Doch plötzlich fiel ihr ein, dass es da draußen Tausende von Menschen gab, die dieses Bild betrachteten. Was sie wohl dachten? An die berühmte ausländische Reporterin würde niemand auch nur einen Gedanken verschwenden. Es war ihr Beruf, sie war Amerikanerin, sie konnte anziehen, was sie wollte. Wenn Sie Push-up-BHs und ausgeschnittene Kleidung tragen musste, um an ihre Interviews mit Präsidenten zu kommen, war das in Ordnung, sie wurde dafür bezahlt.

Und er? Sie wusste nicht genau, was das Volk von ihm hielt. Aber die Berater in seiner Umgebung würden behaupten, das Bild sei manipuliert, die Zeitung verschwörerischer Umtriebe bezichtigen und verlangen, dass der Herausgeber wegen Veröffentlichung obszönen Materials vor ein Militärgericht gestellt wurde.

Doch selbst wenn man das Bild für bare Münze nahm.

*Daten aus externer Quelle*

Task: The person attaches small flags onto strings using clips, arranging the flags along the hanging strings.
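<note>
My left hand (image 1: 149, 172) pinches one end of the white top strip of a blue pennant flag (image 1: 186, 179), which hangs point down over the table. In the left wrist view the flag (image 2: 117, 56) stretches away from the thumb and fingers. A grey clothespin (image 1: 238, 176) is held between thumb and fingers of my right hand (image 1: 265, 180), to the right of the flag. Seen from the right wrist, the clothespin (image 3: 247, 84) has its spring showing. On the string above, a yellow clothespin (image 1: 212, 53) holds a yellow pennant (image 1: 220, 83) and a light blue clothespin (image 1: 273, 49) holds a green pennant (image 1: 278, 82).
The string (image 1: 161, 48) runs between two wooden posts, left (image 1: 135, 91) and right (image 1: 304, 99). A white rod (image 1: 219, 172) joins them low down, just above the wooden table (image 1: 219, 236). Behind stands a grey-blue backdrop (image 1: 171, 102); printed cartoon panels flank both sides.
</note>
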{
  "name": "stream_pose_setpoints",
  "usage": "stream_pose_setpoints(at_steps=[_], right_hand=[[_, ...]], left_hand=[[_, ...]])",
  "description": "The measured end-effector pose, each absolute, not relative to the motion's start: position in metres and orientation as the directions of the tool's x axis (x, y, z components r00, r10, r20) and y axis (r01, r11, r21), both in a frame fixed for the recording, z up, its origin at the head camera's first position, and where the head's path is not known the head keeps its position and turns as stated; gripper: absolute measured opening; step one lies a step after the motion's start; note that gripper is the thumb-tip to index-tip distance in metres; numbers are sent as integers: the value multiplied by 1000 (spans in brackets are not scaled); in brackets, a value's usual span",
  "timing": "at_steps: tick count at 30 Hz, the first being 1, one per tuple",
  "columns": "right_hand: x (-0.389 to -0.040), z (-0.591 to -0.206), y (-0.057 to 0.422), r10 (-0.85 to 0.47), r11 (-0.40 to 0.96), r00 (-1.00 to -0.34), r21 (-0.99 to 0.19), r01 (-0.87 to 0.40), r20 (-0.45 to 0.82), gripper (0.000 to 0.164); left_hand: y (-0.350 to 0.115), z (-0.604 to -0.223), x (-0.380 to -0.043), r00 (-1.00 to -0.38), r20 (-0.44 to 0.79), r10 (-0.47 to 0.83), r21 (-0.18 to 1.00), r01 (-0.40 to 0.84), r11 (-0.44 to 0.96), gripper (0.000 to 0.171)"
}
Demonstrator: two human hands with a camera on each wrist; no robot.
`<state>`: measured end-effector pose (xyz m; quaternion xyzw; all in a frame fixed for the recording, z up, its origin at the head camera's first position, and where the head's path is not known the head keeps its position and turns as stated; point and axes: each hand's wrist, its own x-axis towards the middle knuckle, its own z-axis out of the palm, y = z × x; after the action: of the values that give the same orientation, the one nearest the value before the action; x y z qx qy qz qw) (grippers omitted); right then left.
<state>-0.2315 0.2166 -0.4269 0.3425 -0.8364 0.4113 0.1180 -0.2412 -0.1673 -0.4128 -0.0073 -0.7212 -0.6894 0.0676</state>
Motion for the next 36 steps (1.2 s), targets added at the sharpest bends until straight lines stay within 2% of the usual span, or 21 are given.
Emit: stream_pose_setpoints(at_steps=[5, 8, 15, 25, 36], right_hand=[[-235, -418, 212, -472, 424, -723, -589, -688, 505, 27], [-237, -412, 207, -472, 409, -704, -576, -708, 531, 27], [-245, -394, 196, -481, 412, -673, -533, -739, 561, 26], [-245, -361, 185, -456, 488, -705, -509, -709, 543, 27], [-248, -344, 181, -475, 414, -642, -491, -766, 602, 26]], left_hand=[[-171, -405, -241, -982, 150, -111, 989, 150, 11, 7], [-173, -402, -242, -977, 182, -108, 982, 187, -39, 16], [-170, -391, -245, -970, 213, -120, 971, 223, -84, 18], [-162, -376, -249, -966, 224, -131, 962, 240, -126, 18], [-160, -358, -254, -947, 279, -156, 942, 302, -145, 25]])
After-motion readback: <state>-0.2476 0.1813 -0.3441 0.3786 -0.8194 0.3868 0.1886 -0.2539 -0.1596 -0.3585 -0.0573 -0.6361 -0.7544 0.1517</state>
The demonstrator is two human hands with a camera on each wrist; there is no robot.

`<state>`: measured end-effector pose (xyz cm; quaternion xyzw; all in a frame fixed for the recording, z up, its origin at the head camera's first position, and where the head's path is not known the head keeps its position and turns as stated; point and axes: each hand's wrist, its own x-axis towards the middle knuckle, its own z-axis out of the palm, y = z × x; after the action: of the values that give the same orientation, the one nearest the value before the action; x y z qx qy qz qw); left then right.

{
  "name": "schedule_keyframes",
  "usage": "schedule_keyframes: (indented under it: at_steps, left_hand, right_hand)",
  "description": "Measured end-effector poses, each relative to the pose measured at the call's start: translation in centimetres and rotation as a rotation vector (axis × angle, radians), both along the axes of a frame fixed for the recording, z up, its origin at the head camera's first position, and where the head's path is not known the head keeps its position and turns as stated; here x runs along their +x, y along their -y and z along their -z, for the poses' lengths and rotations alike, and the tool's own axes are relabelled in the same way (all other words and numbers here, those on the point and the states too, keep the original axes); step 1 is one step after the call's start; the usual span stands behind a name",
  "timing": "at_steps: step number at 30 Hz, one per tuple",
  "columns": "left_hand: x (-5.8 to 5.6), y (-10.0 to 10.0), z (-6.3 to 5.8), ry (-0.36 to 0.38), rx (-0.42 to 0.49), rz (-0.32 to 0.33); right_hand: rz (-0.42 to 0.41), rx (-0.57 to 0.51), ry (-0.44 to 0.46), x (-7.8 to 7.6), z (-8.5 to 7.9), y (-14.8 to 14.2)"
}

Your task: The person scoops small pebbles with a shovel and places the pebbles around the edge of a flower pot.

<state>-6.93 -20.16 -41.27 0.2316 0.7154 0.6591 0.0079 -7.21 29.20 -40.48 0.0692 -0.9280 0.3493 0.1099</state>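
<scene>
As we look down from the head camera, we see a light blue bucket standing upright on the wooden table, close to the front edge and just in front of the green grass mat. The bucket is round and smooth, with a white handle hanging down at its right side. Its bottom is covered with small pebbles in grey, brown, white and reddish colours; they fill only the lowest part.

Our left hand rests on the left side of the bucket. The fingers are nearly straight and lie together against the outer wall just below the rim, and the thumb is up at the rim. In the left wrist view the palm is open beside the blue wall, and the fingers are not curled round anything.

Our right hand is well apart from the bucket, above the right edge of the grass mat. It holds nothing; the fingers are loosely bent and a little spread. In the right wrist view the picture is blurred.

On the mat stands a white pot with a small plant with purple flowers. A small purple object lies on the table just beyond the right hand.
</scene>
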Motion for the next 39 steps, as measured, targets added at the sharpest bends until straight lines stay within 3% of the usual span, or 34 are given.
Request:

Na und? Er ist nur ein gewöhnlicher Sterblicher wie wir, würden die Leute sagen. Hinter all dem frommen und züchtigen Gerede von Purdah und Keuschheit steckt ein heißblütiger Mann, der so einem kleinen Blick nicht widerstehen kann. Als Nächstes kam der First Lady der Gedanke, dass eine weitere Person beteiligt war, die nicht auf dem Bild war, nicht in der Unterschrift erwähnt wurde und dennoch zum Gespött der Nation werden würde. Sie hörte schon das Gegacker und die anzüglichen Bemerkungen in den Kabinettssitzungen: Wir wussten ja gar nicht, dass unser Präsident auf dicke, weiße Möpse steht. Sie hörte die Lacher in der staatlichen Kommandozentrale: Der alte Kämpfer hat das Ziel noch im Visier. Nettes Paar Bomben, Sir. Und dann die Begams der besseren Gesellschaft: Der arme Mann. Man kann es ihm wirklich nicht verdenken. Haben Sie seine Frau mal gesehen? Wie geradewegs aus ihrem Dorf gekommen, wo sie den ganzen Tag am Herd verbracht hat.

Auf einmal hatte die First Lady das Gefühl, alle einhundertdreißig Millionen der Nation würden in diesem Moment das Bild betrachten, sie bemitleiden und verspotten. Sie hörte, wie sich von den Stränden des Arabischen Meeres bis zu den Gipfeln des Himalaya brüllendes Gelächter erhob.

„Ich steche ihm die Augen aus“, zischte sie, den Blick auf das Bild gerichtet. „Und aus deinem verschrumpelten Schwanz mache ich Hackfleisch, du Bastard.“

Ein Bediensteter rannte aus der Küche herbei. „Ich mache einen Spaziergang. Sag TMs Männern, sie sollen mir nicht folgen“, sagte die First Lady und rollte die Zeitung zu einem festen Knüppel zusammen.